A built/deployed agent can reach its collector without baking an environment-specific URL into the image. The endpoint is supplied at **deploy time** via env; the allowlist resolves to whatever was injected, with zero drift.

## Files

| File | Change |
|---|---|
| `forge-cli/build` egress generation | When `tracing.enabled`, add a **dynamic** entry `$OTEL_EXPORTER_OTLP_ENDPOINT` to `egress_allowlist.json`, source `otel` — reusing the existing `$VAR` dynamic-egress mechanism (same as a skill's `$K8S_API_DOMAIN`) |
| `forge-core/security` egress resolver | When expanding the `otel` dynamic entry, **host-extract** from the value (the env holds a full URL, the matcher needs a host) |
| `forge-cli/build` manifest generation | When `tracing.enabled`, inject env *references* (ConfigMap/Secret, `optional: true`) into the Deployment; emit a ConfigMap stub |

## Two enforcement layers — keep them distinct

### 1. Forge in-process EgressEnforcer

The layer that would otherwise silently drop the exporter.
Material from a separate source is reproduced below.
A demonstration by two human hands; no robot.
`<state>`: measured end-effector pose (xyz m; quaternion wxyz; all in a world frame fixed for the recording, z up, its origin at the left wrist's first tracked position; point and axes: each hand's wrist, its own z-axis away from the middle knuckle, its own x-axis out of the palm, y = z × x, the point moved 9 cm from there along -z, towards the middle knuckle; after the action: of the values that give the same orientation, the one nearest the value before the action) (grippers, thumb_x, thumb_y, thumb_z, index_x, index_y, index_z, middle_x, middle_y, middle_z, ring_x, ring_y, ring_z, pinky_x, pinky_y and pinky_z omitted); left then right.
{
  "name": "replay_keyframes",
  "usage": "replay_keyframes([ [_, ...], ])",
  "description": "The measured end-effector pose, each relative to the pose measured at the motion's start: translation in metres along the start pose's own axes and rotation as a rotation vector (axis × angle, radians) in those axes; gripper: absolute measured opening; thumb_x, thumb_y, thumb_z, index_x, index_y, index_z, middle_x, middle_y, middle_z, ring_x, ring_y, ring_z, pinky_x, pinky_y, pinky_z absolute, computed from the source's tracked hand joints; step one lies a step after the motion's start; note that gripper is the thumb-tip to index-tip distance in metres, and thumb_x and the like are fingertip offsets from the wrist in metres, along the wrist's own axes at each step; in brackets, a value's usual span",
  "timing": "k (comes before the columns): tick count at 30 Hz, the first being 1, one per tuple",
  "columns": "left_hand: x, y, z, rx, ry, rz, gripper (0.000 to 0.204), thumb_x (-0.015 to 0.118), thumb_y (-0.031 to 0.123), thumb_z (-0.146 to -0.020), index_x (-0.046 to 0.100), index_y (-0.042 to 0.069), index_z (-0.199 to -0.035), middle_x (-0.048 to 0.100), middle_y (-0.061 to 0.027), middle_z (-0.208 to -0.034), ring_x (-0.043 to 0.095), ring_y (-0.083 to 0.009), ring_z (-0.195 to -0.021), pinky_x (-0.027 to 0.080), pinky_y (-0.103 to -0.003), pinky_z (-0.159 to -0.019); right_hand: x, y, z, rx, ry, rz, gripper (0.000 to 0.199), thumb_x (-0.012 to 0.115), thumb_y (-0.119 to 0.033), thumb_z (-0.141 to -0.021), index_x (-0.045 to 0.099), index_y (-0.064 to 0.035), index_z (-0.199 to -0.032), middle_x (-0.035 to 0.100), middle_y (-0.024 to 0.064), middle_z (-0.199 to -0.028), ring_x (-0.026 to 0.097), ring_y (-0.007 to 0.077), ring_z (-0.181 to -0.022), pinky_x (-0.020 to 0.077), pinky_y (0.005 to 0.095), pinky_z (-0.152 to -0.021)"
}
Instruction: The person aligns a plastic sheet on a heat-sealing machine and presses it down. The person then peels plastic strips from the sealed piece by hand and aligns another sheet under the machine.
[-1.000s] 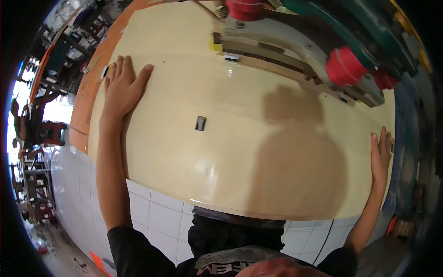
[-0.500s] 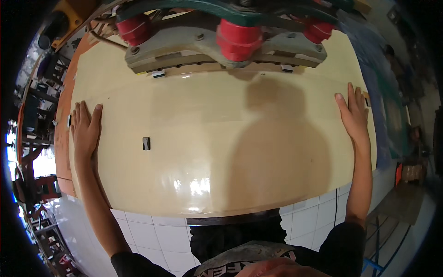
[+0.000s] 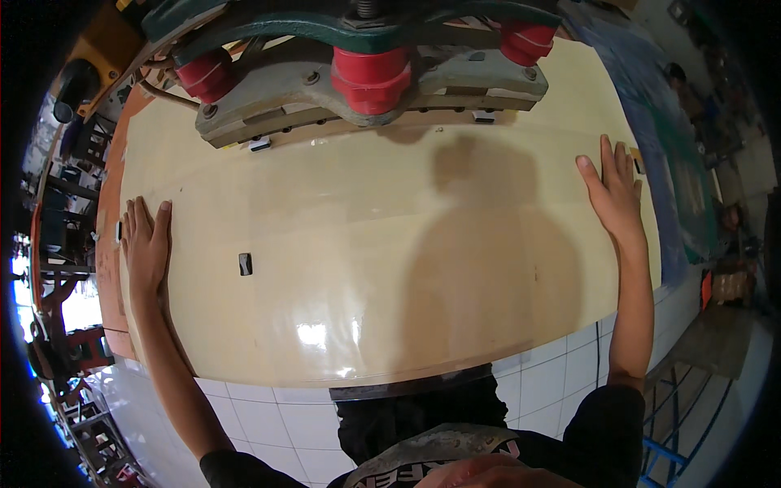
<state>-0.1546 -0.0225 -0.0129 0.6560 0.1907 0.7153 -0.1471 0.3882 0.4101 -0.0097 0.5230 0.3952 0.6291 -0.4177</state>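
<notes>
My left hand (image 3: 147,254) lies flat near the left edge of a broad cream sheet (image 3: 309,224), its palm down, the fingers straight and only slightly parted, the thumb standing a little away from them. My right hand (image 3: 616,199) rests the same way near the right edge, palm down, its fingers more widely spread and the thumb pointing well out toward the middle. Neither hand grips anything; how hard either one presses I cannot tell. The sheet stretches between my hands, its near edge curving just in front of my black trousers (image 3: 415,419). A small dark block (image 3: 246,264) sits on it, to the right of my left hand and apart from it. Another small block (image 3: 119,232) is just beside my left fingers, at the sheet's edge, and a small dark piece (image 3: 639,166) lies close by my right fingers. Beyond my hands, a machine with a green frame (image 3: 301,31), red knobs (image 3: 372,77) and a grey plate (image 3: 277,95) hangs over the far part of the sheet. Two little blocks show along the plate's near edge, one toward the left (image 3: 259,144), one toward the right (image 3: 483,117). My shadow (image 3: 492,252) falls across the sheet's right half. An orange-brown board (image 3: 110,281) shows past the left edge, blue sheeting (image 3: 647,122) past the right, and white tiles (image 3: 541,374) below.
</notes>
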Motion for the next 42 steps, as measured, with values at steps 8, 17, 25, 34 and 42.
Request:
replay_keyframes([
  [8,-0.0006,-0.001,0.0001,-0.008,0.008,-0.006,0.084,0.035,0.064,-0.093,0.026,0.002,-0.149,0.02,-0.02,-0.156,0.013,-0.0347,-0.146,0.008,-0.045,-0.118,0.001,-0.0004,0.0006,0.005,0.0,0.011,0.088,0.037,-0.073,-0.087,0.025,-0.0133,-0.151,0.015,0.0237,-0.156,0.009,0.04,-0.146,0.0058,0.0624,-0.112],
  [17,-0.0001,-0.0006,0.0005,-0.02,0.003,-0.006,0.084,0.035,0.064,-0.093,0.026,0.002,-0.149,0.02,-0.0195,-0.156,0.012,-0.034,-0.146,0.008,-0.044,-0.118,-0.0002,-0.0005,0.0024,0.019,-0.015,0.016,0.089,0.036,-0.074,-0.087,0.024,-0.0137,-0.151,0.015,0.0233,-0.156,0.009,0.039,-0.146,0.0061,0.0609,-0.113],
  [25,-0.0031,0.0025,0.0033,-0.021,-0.002,0.012,0.084,0.036,0.063,-0.093,0.026,0.002,-0.149,0.02,-0.0193,-0.156,0.011,-0.0331,-0.146,0.007,-0.043,-0.119,-0.0016,-0.0015,0.0029,0.012,-0.004,0.011,0.089,0.037,-0.073,-0.087,0.024,-0.0132,-0.151,0.015,0.0238,-0.156,0.009,0.0392,-0.146,0.0064,0.0609,-0.113],
  [34,-0.0013,-0.0009,0.0013,-0.02,0.005,-0.001,0.084,0.036,0.064,-0.092,0.026,0.003,-0.149,0.02,-0.0191,-0.156,0.012,-0.0331,-0.146,0.007,-0.047,-0.118,-0.0022,-0.0026,0.0035,0.002,0.005,0.013,0.087,0.038,-0.071,-0.088,0.024,-0.0129,-0.151,0.016,0.024,-0.156,0.01,0.0398,-0.145,0.0068,0.0611,-0.113],
  [42,-0.0016,-0.0013,0.0001,0.007,0.006,0.011,0.084,0.036,0.064,-0.092,0.026,0.002,-0.149,0.02,-0.0205,-0.156,0.012,-0.0345,-0.146,0.008,-0.046,-0.118,-0.0008,0.0003,0.0023,0.005,0.006,0.032,0.087,0.037,-0.071,-0.088,0.024,-0.0134,-0.151,0.016,0.0234,-0.156,0.01,0.0398,-0.145,0.007,0.0612,-0.113],
])
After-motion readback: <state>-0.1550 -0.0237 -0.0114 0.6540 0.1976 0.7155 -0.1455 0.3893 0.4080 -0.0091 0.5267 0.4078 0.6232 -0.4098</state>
Solved by the dynamic `$VAR` entry: the build emits a placeholder, the runtime resolver expands it from the same env var the exporter uses. **Destination and allowlist derive from one variable, so they cannot drift.**

### 2. K8s NetworkPolicy (static, network-level)

It cannot expand env vars at deploy. So for an **external** collector with a deploy-injected host, the NetworkPolicy egress rule is the **deployer's / Platform's responsibility** — the same actor that injects the env. This is the same limitation `$K8S_API_DOMAIN` already carries; **not a new gap**.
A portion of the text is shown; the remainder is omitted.